Which place do yall like best? As far as batteries are concerned, is there any difference. I know this is a boring post, but its a slow day here at work!

Thanks,
Pat


----------



## Blk Jck 224 (Oct 16, 2009)

I buy all my batteries at AutoZone. My cranking battery on my boat failed & they replaced it no problem. I've also heard Wal Mart is a good place to buy batteries.


----------



## Rusty S (Apr 6, 2006)

Neither, go buy an Interstate, Sams Club sells them as do most non-chain auto parts and auto repair shops, that or a NAPA battery. rs


----------



## TxDuSlayer (Jun 24, 2006)

Neither go to Sears and get a die hard!


----------



## FATfisherman (Mar 13, 2009)

TxDuSlayer said:


> Neither go to Sears and get a die hard!

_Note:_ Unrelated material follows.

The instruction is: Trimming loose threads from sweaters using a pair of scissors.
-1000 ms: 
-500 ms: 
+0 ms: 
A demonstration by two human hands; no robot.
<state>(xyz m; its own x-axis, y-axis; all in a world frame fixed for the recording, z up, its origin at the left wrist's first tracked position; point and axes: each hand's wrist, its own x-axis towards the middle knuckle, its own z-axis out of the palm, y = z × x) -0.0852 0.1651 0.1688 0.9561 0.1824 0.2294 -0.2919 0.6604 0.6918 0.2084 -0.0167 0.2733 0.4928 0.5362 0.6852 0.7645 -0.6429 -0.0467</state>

 X2....Hand on the bible; I had the same Die Hard for 10 years in my Bronco before it went out.


----------



## 8seconds (Sep 20, 2005)

TxDuSlayer said:


> Neither go to Sears and get a die hard *Platinum*!


That or an Optima.

Both are pricey, but as the saying goes "you get what you pay for"

Both O'reilly and Autozone carry Optimas.


----------



## speckle-catcher (May 20, 2004)

I think with our heat down here, it doesn't really matter - buy the battery with the longest "free replacement warranty" that you can afford.


----------



## 032490 (Jul 25, 2007)

I have been buying the Auto Zone batteries for a number of years now without any problems. I usually buy their gold battery. I think that is what it's called.
Ken


----------



## txranger (Jun 23, 2005)

speckle-catcher said:


> I think with our heat down here, it doesn't really matter - buy the battery with the longest "free replacement warranty" that you can afford.


 Prob the best answer. I bought batteries for both mine and the wife's vehicles last year from OReillys. So far no problems at all. So who knows...


----------



## M16 (May 28, 2008)

Optima


----------



## Cope (Oct 11, 2005)

032490 said:


> I have been buying the Auto Zone batteries for a number of years now without any problems. I usually buy their gold battery. I think that is what it's called.
> Ken


+1. There are more Auto Zone stores around than anyone else.


----------



## Angler 1 (Apr 27, 2005)

Auto Zone, easy return plus the have your records on the computer. No hassle returns. Auot Zone gets my vote


----------